Polres Lombok Utara Tetapkan RA sebagai Tersangka Tunggal Kasus Pembunuhan Mahasiswi Unram

 

Lombok Utara, Journalntbnews.com – Kasus kematian tragis mahasiswi Universitas Mataram berinisial VR di Pantai Nipah, Kabupaten Lombok Utara, akhirnya menemui titik terang. Polres Lombok Utara menetapkan RA sebagai tersangka tunggal dalam kasus yang sempat menyita perhatian publik itu.

Kapolres Lombok Utara AKBP Agus Purwanta, S.I.K., dalam konferensi pers di Aula Sarja Arya Racana Mapolres, Sabtu (20/9/2025), mengungkapkan bahwa penetapan tersangka dilakukan setelah penyidik mengantongi bukti kuat dari hasil penyelidikan forensik.

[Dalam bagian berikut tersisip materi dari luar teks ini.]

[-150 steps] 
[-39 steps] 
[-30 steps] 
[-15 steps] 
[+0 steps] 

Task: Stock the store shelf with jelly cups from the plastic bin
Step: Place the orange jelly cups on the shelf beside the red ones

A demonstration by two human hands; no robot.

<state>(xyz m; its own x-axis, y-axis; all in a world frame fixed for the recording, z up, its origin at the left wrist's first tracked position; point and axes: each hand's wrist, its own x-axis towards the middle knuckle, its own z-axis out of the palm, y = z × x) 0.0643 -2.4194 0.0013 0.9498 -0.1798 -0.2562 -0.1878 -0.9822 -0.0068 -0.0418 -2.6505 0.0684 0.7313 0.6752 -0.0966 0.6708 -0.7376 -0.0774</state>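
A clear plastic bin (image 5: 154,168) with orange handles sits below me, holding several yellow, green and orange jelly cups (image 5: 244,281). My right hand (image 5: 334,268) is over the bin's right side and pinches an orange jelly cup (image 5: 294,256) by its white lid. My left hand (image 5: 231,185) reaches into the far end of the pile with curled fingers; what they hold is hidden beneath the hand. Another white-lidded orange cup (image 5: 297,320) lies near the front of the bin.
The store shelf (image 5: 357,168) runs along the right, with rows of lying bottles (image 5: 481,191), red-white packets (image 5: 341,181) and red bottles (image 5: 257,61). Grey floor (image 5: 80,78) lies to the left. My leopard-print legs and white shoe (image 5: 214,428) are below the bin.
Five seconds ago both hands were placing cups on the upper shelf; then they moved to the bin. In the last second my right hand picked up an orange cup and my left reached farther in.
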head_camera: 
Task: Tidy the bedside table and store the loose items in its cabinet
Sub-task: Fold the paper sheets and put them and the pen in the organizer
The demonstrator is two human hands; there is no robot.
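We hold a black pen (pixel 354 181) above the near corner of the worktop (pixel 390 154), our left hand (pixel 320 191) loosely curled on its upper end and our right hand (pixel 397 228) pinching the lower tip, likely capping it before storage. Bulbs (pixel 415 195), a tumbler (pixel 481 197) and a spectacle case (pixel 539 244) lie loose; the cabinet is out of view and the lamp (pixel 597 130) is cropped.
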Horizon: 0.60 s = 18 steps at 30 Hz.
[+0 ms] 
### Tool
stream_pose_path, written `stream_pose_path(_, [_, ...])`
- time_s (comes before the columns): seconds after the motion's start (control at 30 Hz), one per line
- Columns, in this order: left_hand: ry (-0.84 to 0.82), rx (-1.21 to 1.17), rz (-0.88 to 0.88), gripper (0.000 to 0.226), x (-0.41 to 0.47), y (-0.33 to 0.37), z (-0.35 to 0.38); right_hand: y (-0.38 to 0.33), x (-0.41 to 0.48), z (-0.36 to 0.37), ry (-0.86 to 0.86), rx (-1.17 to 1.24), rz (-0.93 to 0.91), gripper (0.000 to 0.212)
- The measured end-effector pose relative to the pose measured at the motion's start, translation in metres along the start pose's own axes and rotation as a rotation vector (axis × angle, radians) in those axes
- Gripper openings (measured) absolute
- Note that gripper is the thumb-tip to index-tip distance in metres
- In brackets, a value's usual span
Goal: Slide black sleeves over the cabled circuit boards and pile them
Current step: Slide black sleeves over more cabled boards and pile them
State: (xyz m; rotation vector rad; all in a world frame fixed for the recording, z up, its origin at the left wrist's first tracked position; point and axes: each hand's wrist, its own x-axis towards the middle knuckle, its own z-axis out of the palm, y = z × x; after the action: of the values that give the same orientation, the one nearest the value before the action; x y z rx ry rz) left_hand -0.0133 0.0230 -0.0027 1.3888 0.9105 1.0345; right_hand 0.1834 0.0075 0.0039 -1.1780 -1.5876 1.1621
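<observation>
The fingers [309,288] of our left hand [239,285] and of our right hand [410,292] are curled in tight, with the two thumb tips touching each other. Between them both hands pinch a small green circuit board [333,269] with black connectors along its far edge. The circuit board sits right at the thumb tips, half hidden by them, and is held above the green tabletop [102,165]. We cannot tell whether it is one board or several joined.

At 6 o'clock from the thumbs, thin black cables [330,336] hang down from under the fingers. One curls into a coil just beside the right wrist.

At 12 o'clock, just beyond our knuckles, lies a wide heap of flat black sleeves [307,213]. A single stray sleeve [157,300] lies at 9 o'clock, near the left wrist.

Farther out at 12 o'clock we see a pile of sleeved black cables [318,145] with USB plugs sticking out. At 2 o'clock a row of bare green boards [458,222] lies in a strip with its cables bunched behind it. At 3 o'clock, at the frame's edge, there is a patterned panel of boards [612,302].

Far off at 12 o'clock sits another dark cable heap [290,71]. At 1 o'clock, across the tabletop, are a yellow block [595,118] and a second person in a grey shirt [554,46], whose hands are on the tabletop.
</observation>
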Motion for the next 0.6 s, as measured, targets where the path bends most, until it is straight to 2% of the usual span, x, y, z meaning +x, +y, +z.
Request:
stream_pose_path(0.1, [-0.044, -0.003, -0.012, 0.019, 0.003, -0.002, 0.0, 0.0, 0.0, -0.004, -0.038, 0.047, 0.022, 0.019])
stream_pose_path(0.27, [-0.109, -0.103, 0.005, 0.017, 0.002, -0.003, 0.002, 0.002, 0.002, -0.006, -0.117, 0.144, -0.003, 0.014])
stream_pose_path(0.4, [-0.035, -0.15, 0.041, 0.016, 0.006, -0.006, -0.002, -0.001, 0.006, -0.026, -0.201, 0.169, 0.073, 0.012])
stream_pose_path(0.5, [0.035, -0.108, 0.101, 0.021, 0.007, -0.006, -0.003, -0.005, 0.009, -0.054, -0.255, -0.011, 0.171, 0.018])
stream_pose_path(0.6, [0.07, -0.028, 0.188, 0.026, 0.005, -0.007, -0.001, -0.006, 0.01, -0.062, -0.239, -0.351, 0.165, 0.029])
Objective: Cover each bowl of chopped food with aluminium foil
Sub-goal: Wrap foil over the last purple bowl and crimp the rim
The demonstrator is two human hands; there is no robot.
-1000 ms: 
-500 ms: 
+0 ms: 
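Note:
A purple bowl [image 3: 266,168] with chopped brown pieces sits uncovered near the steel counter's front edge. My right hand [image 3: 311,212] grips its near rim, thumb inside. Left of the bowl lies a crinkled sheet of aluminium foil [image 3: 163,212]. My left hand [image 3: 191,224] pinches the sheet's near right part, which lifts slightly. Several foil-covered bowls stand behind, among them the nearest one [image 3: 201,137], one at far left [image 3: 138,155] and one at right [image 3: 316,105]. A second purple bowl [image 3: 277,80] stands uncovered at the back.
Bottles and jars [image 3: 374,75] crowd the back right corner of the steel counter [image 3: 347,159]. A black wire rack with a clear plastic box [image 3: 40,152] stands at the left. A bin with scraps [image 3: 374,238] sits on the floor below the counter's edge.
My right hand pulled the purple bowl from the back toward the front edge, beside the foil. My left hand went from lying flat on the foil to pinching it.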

“Ini bukan kasus biasa. Kami mengerahkan semua sumber daya, mulai dari pemeriksaan ahli pidana, kriminologi, hingga forensik. Bahkan, tes poligraf dan psikologi terhadap tersangka juga sudah dilakukan,” ujar Agus.

Polres Lombok Utara berhasil mengumpulkan sejumlah barang bukti yang mengaitkan RA dengan korban maupun lokasi kejadian. Analisis DNA dari Puslabfor Mabes Polri menjadi penentu utama.

Barang bukti tersebut antara lain pakaian korban, celana pendek dan celana dalam milik RA, sebilah bambu, lima buah batu berlumuran darah, serta kaos hitam milik tersangka.

“Sampel DNA dari berbagai barang bukti secara konsisten mengaitkan RA dengan TKP dan korban,” jelas Kapolres.

Saat ini RA telah ditahan di Mapolres Lombok Utara untuk menjalani proses hukum lebih lanjut. Penyidik menjeratnya dengan pasal berlapis, yakni Pasal 338 KUHP tentang pembunuhan dan/atau Pasal 351 Ayat (3) KUHP tentang penganiayaan yang mengakibatkan kematian. Ancaman hukuman yang menanti RA maksimal 15 tahun penjara.

Polisi juga memastikan akan terus berkoordinasi dengan Jaksa Penuntut Umum untuk melengkapi berkas perkara agar segera dilimpahkan ke pengadilan.

Di akhir konferensi pers, Kapolres mengucapkan terima kasih kepada masyarakat Dusun Nipah yang dinilai kooperatif selama proses penyelidikan.

“Partisipasi warga sangat membantu, sekaligus menjaga situasi Kamtibmas tetap kondusif sehingga Pantai Nipah bisa kembali aman untuk dikunjungi wisatawan,” kata Agus.